À Boron, dans le département de Dikodougou, les bonnes pratiques promues par le Conseil coton, anacarde, karité commencent à porter leurs fruits. En appliquant de simples conseils techniques, Diomandé Korotoumou, productrice d’anacarde et épouse du chef du village, a triplé ses revenus en une campagne. Un témoignage fort qui illustre l’impact concret de la sensibilisation sur la qualité des noix de cajou.
D’un revenu de 75 000 francs, en 2025, elle est passée à 225 000 francs CFA, soit trois fois plus que lors de sa première récolte. Ce sont les confidences qu’a faites Diomandé Korotoumou, 52 ans, mère de huit enfants et productrice sur trois hectares, à Le Tamtam Parleur. Elle qui, au milieu de nombreux producteurs, participait à cette séance de sensibilisation sur les bonnes pratiques pour l’amélioration et la préservation de la qualité des noix brutes de cajou.
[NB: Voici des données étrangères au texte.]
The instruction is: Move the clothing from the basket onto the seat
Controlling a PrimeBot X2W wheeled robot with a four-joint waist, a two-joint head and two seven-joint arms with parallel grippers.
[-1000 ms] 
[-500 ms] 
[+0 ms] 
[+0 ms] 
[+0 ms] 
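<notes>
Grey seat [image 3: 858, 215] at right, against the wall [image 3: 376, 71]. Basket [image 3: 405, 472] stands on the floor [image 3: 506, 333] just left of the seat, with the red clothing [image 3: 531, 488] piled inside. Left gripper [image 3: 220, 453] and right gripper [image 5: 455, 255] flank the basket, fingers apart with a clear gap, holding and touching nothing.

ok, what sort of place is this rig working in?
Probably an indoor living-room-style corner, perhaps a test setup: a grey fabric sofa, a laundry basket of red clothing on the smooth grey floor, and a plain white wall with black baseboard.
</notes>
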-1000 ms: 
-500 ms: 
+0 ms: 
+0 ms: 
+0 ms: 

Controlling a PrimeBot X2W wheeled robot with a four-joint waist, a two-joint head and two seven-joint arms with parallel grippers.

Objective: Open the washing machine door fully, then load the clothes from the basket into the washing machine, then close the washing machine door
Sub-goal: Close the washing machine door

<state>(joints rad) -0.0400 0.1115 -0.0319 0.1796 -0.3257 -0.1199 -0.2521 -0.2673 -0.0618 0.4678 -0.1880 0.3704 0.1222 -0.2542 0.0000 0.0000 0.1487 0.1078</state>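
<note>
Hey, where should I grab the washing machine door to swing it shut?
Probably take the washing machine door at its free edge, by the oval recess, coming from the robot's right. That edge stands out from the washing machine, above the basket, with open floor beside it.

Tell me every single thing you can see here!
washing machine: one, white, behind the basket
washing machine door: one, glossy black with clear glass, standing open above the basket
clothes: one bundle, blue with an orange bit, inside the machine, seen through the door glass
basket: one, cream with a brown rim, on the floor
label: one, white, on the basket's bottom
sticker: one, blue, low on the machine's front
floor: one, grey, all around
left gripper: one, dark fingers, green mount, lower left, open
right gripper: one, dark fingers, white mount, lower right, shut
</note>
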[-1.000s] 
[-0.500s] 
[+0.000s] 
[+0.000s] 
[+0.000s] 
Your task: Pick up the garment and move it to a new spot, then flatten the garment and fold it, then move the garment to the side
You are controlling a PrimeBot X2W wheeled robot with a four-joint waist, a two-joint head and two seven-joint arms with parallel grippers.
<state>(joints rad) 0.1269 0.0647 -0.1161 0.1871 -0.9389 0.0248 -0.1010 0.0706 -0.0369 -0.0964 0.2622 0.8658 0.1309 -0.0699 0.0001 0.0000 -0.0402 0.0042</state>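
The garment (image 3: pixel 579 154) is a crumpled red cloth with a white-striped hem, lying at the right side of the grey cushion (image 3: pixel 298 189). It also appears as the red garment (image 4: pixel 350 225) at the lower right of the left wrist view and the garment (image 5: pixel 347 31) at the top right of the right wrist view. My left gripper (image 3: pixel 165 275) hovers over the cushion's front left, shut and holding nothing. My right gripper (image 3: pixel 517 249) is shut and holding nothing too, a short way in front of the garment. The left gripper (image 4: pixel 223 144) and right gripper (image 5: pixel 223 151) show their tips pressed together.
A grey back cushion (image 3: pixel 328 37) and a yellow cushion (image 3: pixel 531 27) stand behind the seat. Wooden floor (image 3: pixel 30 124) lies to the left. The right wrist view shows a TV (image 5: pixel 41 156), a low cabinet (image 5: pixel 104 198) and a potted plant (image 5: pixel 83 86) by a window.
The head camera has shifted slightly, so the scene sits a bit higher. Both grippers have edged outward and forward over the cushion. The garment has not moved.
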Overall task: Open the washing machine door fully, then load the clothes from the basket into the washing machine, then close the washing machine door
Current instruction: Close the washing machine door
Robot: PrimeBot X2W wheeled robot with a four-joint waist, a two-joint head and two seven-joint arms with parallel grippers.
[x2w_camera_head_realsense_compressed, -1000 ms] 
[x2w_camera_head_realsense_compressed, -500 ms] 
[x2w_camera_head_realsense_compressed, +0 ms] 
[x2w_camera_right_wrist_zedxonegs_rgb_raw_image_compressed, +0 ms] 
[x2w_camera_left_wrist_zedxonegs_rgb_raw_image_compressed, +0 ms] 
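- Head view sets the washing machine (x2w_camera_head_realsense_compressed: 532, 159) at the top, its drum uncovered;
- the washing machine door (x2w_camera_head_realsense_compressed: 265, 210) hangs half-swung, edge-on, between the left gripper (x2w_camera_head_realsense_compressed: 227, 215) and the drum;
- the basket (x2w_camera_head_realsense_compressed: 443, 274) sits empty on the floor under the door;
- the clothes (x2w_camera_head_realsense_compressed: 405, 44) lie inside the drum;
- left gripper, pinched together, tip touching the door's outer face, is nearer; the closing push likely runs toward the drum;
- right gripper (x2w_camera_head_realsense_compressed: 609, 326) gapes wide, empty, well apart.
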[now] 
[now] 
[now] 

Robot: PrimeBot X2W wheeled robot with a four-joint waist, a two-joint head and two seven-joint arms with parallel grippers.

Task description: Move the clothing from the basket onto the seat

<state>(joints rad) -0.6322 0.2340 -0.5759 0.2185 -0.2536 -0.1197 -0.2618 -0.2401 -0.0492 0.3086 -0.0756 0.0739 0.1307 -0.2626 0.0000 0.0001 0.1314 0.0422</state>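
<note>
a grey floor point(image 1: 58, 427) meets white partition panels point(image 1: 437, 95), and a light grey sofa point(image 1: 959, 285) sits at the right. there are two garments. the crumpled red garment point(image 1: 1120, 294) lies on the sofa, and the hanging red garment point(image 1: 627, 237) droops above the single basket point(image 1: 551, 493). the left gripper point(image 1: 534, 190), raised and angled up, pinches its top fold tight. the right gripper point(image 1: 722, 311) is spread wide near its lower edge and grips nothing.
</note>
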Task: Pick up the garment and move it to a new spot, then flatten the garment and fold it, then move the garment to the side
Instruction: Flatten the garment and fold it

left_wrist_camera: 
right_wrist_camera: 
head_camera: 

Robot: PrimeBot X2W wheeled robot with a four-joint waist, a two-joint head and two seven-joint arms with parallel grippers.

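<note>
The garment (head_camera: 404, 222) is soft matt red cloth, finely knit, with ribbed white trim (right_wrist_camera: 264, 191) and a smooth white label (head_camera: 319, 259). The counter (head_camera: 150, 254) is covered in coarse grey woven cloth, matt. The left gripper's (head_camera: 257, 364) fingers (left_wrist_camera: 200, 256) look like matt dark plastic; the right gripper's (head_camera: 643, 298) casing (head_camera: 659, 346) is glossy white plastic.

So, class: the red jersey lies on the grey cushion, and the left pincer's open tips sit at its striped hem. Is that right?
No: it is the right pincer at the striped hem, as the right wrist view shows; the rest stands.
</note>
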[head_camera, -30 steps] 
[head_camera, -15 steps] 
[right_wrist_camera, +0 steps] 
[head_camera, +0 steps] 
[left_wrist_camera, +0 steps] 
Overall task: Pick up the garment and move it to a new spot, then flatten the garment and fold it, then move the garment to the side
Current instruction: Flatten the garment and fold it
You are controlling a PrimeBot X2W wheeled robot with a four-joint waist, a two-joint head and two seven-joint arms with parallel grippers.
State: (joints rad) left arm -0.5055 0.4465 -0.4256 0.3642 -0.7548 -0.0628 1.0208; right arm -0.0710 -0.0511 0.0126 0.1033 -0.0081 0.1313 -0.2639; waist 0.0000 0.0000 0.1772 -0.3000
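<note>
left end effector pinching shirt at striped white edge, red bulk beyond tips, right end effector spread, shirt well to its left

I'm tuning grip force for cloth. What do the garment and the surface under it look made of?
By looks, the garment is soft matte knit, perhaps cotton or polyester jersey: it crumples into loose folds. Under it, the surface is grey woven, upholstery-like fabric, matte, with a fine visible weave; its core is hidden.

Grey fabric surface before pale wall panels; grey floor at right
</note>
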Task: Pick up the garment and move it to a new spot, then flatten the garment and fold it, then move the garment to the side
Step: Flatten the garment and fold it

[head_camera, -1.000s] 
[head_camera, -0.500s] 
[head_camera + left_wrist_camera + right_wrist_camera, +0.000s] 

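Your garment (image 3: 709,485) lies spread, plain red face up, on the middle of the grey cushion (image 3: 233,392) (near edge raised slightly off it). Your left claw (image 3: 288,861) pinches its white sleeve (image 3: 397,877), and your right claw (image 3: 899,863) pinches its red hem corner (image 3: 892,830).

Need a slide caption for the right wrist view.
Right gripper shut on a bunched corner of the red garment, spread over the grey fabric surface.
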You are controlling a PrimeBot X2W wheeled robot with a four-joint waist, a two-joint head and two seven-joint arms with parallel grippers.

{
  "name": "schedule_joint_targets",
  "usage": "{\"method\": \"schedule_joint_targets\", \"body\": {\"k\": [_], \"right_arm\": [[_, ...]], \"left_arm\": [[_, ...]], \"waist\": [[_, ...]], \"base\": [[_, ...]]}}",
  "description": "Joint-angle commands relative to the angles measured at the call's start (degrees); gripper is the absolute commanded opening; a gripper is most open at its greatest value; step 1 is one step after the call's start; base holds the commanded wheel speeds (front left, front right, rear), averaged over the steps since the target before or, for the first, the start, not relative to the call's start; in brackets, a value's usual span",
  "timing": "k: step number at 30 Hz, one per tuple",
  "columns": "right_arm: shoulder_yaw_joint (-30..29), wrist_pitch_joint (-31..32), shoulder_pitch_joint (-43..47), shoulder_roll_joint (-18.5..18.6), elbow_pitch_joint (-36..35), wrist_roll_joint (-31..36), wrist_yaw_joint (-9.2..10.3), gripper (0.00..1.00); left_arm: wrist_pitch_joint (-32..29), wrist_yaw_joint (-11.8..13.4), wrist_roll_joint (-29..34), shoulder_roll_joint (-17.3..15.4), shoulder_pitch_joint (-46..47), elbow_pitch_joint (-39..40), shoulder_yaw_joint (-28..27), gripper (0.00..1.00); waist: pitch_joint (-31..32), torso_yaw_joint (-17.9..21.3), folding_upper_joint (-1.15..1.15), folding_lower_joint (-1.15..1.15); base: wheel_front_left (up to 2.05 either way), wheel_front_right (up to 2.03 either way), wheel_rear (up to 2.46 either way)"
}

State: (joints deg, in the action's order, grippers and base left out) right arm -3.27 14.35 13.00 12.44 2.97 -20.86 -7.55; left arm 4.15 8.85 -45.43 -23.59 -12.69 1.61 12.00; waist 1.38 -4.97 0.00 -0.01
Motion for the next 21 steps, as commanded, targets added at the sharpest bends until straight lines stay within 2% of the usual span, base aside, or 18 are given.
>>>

L’épouse du chef, un modèle de résilience
Pour en arriver là, l’épouse du chef du village de Boron explique que rien n’était gagné d’avance : «La première année, j’ai eu 75 000 F CFA et les années suivantes, pas grand-chose », confie-t-elle. La cause ? Une plantation trop serrée. « J’ai planté les pieds de manière trop rapprochée et ça ne produisait pas bien », explique-t-elle. Sur conseil reçu indirectement, l’agent de l’Anader ayant d’abord visité le champ de son époux, elle décide de couper certains pieds pour créer un espacement favorable au développement des arbres. Elle fait venir un scieur et réorganise sa parcelle. Les choses vont alors changer en 2025. Selon elle, après avoir mis en pratique une des bonnes pratiques en coupant ses pieds d’anacarde pour créer l’espace entre les pieds, elle a pu réaliser un revenu de 225 000 francs CFA. Pour cette année 2026, dame Diomandé Korotoumou est optimiste : « Je m’attends à avoir au moins 300 000 F CFA car les nouvelles techniques sont efficaces et je vais les mettre en pratique. »

Les bonnes pratiques
Au cours de cette mission de sensibilisation qui s’est tenue le mercredi 18 février 2026, les formateurs Dr Sibirina Soro et Klotioloma Soro ont appris à la centaine de producteurs et d’acheteurs de Boron les méthodes et stratégies pour des noix de cajou de qualité. Il s’agit notamment de bien nettoyer la plantation ; laisser le fruit tomber ; le ramasser tous les jours ou tous les deux jours ; séparer la noix de la pomme avec une ficelle ; faire le séchage sur les claies pendant deux à trois jours et procéder au triage pour enlever les corps étrangers et les noix défectueuses. Il faut ensuite mettre les noix sèches dans les sacs en jute distribués par le Conseil coton, anacarde, karité ; puis, les conserver sur des palettes dans des magasins bien aérés et étanches. Aux acheteurs, les experts ont expliqué les critères pour reconnaitre les bonnes noix de cajou, notamment le grainage, le taux d’humidité et le taux de défauts. Le sous-préfet de Boron, Placide Gnohou, qui a assisté à cette session jusqu’à son terme, a fait savoir aux producteurs dans son message d’ouverture qu’en respectant la qualité de leur production, ceux-ci protègent leur revenu, leur réputation et l’image de la Côte d’Ivoire. Le représentant du Conseil coton, anacarde, karité a pour sa part fait comprendre que le défi majeur est désormais de produire mieux. Produire de la qualité. Produire une noix de cajou propre, bien séchée, bien triée et conforme aux normes internationales. C’est la qualité qui détermine la valeur de notre produit.
À Boron, l’expérience de Diomandé Korotoumou devient un exemple. Elle démontre qu’au-delà des discours, l’adoption rigoureuse des bonnes pratiques peut transformer concrètement la vie des producteurs. Dans une filière où la qualité est désormais le principal défi, l’histoire de l’épouse du chef rappelle une vérité simple : produire mieux, c’est gagner plus.